Non posso non accettare, per la datazione dei lavori (nonostante le diverse opinioni del Baruffaldi, e di altri), i termini stabiliti inoppugnabilmente dal Cittadella. Il Bastianino, cioè, si impegnò, con rogito del 12 ottobre 1577, a dar l'affresco in tre anni; e infatti il Libro della Fabbrica del Duomo porta che al maestro fu pagato, nel 1581, il resto dei 300 scudi d'oro, ch'era il prezzo pattuito inizialmente.
È quasi certo che le tre stagioni lavorative, buone per l'affresco, degli anni 1578, 1579, 1580 videro il Filippi affrontare e realizzare l'impresa. Quanto all'incarico, secondo il Baruffaldi non ci fu, in Ferrara, altro concorrente temibile che il Bastarolo; che doveva essersi fatto il nome di pittore capace di reggere a grandi lavori con la Deposizione oggi alla Certosa. Ma fu il pronto intervento di Alfonso II, forse per l'estrema intercessione di Francesco d'Este (che morì il 22 febbraio 1578) in favore del Bastianino, a risolver subito la questione; e la cosa non è certo inverosimile, se, ancora nel 1585-86 troviamo Sebastiano attivo «in la capeletta della Ser.ma (Duchessa di Ferrara [Margherita Gonzaga] in corte ad affrescar soggetti sacri e risarcire quadri pregiatissimi della raccolta ducale».
Comunque il Bastianino ebbe l'incarico, e resse alla grande impresa. Per un debito apprezzamento della sua statura d'artista si ripensi allo svolgimento immenso che lo porta, in vent'anni, a passar dalle grottesche cui s'era applicato da giovane (sia pur con squisitezza di vero pittore) a questo enorme affresco. Non fu soltanto un procedere tecnico, accompagnato da una accresciuta capacità di lavoro; fu il profondarsi in un arduo argomento attraverso le vicende ispirative che abbiam creduto di vedere prender corpo in lui, defitivamente, dopo il 1570. Il successo non mancò interamente, anche se la sua fama non salì alle stelle. Fu, dopo i buoni apprezzamenti del Superbi e del Guarini, lo storico Agostino Faustini ad avanzar la frase audace: «...in cui, concorrendo con Michel Angelo Buonaruota, l'ha superato, se non nel disegno, si almeno, nel colorito, & nel Decoro...»
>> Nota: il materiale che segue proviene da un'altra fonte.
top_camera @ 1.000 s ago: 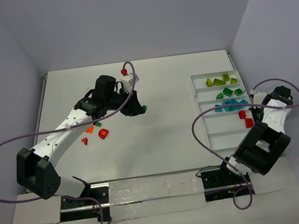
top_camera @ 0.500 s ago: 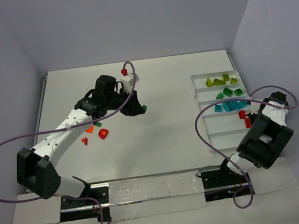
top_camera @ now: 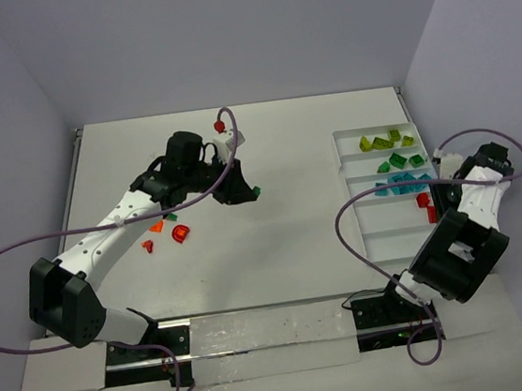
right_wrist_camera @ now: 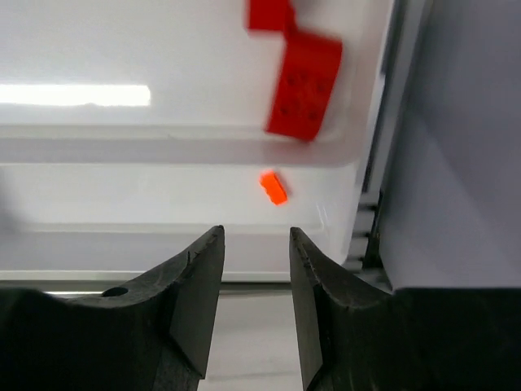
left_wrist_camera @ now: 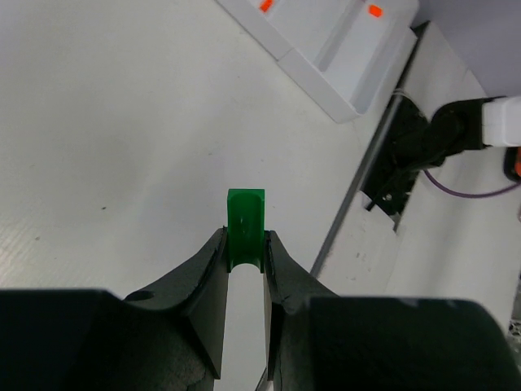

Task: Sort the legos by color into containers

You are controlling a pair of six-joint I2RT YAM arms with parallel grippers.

La frase, ripresa più tardi dal Borsetti, trapassa poi, ciò che più importa, nel Lanzi, che la rinnova criticamente in un passo che vai la pena di riportare: «... opera sì vicina a quella di Michelangiolo, che tutta la scuola fiorentina non ne ha un'altra da porle a fronte. Vi è gran disegno, gran varietà d'immagini, buona disposizione di gruppi, opportuno riposo all'occhio. Pare incredibile che in un tema occupato già dal Bonarruoti abbia il Filippi potuto comparire sì nuovo e sì grande. Vedesi che all'uso de' veri imitatori copiò non le figure del suo esemplare, ma lo spirito e il genio». Assai più aveva avuto a sudarvi il Baruffaldi in cinque pagine piuttosto accanite e affannate. «Una impresa così grande, se riflettiamo al sito, ed alla verità dell'opera, gli fece ben quattro volte mettere, come si suol dire, la mano ne' capelli, temendo d'essersi addossato un carico soverchiamente alle sue spalle gravoso.
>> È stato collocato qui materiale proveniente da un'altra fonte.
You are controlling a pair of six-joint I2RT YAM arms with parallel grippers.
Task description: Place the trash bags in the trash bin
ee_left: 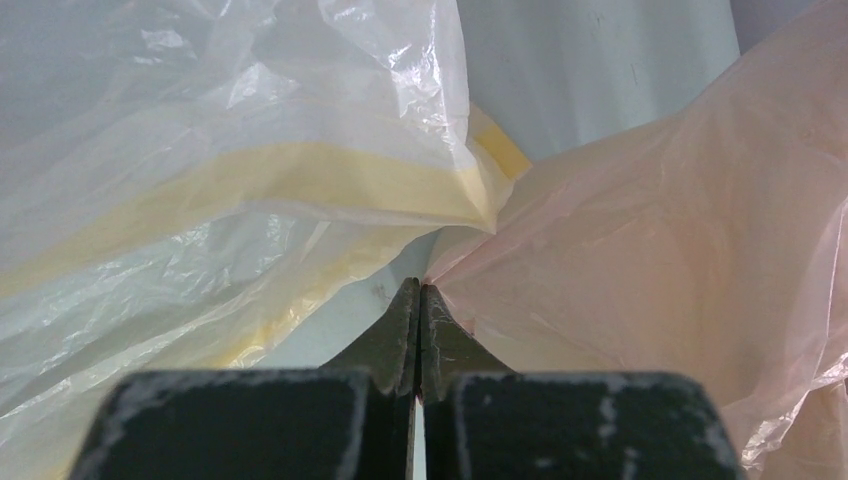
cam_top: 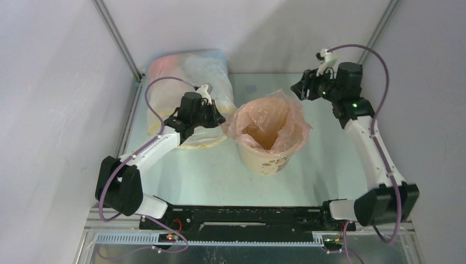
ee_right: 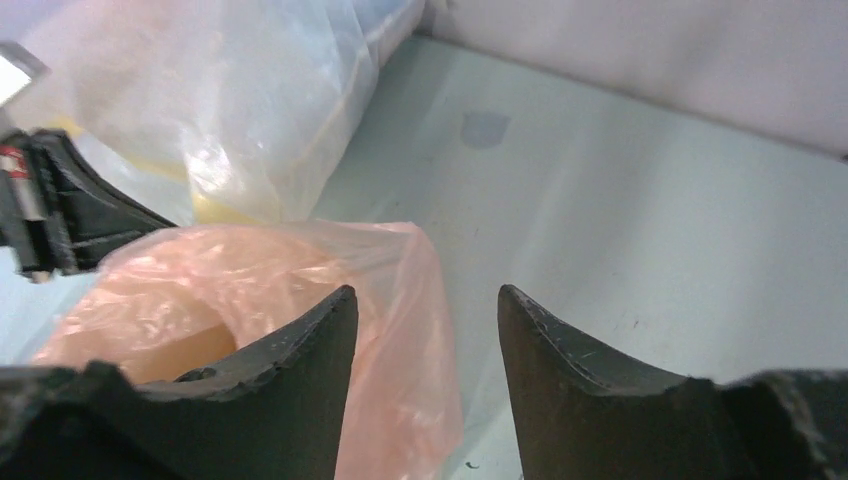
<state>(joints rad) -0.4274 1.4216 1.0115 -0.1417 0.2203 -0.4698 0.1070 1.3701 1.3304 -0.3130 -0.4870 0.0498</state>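
Seating trash bags (cam_top: 264, 118) in trash bin (cam_top: 269, 162): my left gripper (ee_left: 419, 292) pinches rim, 9 o'clock; right gripper (ee_right: 425, 295) apart. Next, I judge: right grabs rim near 1 o'clock.

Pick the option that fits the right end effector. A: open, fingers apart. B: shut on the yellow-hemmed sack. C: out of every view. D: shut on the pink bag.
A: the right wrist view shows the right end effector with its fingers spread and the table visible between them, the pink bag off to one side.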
Immagino, sì, che l'impegno non sarà sembrato facile al Bastianino, ora che il luogo, il più sacro ed illustre di Ferrara, e il tema, cosi strapotentemente "occupato" dal suo Michelangelo, lo metteva davvero alla massima prova. Probabilmente egli ebbe, tuttavia, tempo di meditarvi tutto l'inverno fra il 1577 e il 1578; sì che l'opera potè essere affrontata dopo maturo concepimento, ed eseguita con lena prolungata e felice, tale da incutere rispetto persino al Gruyer, sempre pronto a vedere, nella pittura ferrarese del secondo Cinquecento (e non solo in Bastianino), decadenza e niente altro che decadenza.
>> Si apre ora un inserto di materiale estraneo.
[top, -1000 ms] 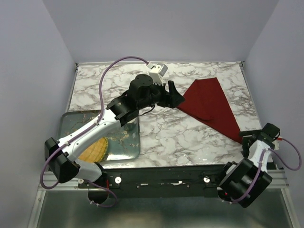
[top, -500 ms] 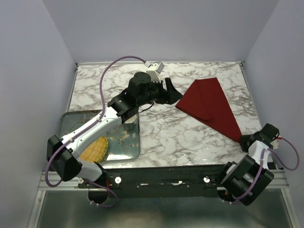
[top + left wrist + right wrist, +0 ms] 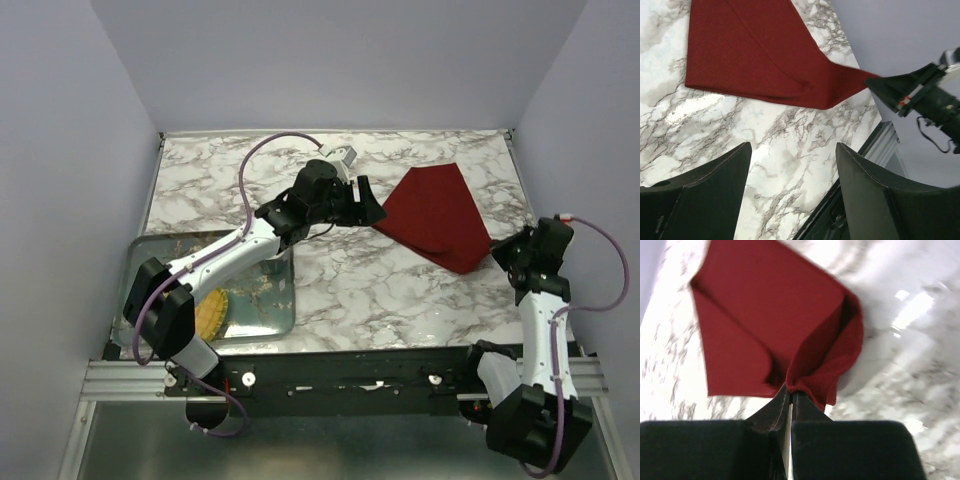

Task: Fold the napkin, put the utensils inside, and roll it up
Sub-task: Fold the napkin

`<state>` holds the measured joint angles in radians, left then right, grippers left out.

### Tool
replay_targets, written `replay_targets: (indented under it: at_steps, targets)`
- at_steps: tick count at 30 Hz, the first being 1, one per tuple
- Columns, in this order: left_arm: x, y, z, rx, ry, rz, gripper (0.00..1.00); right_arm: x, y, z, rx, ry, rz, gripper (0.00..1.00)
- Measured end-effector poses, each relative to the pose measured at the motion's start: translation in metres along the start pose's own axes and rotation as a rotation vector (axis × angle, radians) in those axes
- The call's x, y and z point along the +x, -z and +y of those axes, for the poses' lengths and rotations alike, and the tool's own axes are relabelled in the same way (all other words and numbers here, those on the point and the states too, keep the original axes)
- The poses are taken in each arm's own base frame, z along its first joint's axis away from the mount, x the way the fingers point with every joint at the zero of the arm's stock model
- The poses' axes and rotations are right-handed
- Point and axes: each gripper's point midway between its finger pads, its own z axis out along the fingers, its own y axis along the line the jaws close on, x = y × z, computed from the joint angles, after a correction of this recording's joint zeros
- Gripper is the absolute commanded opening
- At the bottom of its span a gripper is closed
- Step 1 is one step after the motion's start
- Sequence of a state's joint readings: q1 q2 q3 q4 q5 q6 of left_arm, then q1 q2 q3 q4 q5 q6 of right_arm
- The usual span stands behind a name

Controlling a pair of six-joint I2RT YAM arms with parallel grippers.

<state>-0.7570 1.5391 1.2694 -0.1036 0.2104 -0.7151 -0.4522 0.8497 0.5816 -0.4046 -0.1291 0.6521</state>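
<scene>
The burgundy napkin (image 3: 437,213) lies on the right half of the marble table, folded into a rough triangle. Its near corner is lifted off the table and curled back over the cloth, pinched in my right gripper (image 3: 497,252), which is shut on it; the right wrist view shows the napkin (image 3: 775,330) bunched at the closed tips of that right gripper (image 3: 790,391). My left gripper (image 3: 366,201) hovers open at the napkin's left corner, nothing between its fingers; in the left wrist view the napkin (image 3: 750,50) lies beyond the left gripper (image 3: 792,150). The utensils are out of view.
A metal tray (image 3: 260,312) sits at the table's near left, holding a yellow woven mat (image 3: 208,313) partly under the left arm. The table's front rail (image 3: 350,380) runs along the near edge. Grey walls close in on three sides.
My right gripper closed on the napkin's near corner and lifted it up and back toward the cloth, shortening the long tip. The left arm stretched further right toward the napkin's left corner.
</scene>
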Motion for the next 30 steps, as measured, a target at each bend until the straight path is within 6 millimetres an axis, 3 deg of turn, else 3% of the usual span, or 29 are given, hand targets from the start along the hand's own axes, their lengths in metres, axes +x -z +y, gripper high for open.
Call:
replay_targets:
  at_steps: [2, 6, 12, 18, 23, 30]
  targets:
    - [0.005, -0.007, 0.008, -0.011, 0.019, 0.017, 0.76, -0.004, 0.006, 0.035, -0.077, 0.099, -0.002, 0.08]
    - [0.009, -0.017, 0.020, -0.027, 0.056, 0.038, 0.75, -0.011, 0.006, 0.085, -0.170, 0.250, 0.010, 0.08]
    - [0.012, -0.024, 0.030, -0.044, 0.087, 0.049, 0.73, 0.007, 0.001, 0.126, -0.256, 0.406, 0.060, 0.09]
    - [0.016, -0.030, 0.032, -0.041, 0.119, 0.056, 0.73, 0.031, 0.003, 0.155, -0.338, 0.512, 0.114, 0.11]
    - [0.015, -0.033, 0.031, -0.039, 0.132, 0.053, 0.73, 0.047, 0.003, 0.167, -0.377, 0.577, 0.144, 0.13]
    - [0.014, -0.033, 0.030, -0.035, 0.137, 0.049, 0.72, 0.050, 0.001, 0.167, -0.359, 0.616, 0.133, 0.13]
Ai nostri giorni, giovani commentatori hanno inteso il livello dell'impresa: «E lo schema michelangiolesco - il solo che si percepisce dal basso, fino a ieri - si fa da serpentinato orchestrato; un paesaggio del Giudizio»; oppure s'è parlato di «trasparenti masse plastiche senza più peso che trascorrono come ombre pallide, ma col rombo lontano delle inondazioni».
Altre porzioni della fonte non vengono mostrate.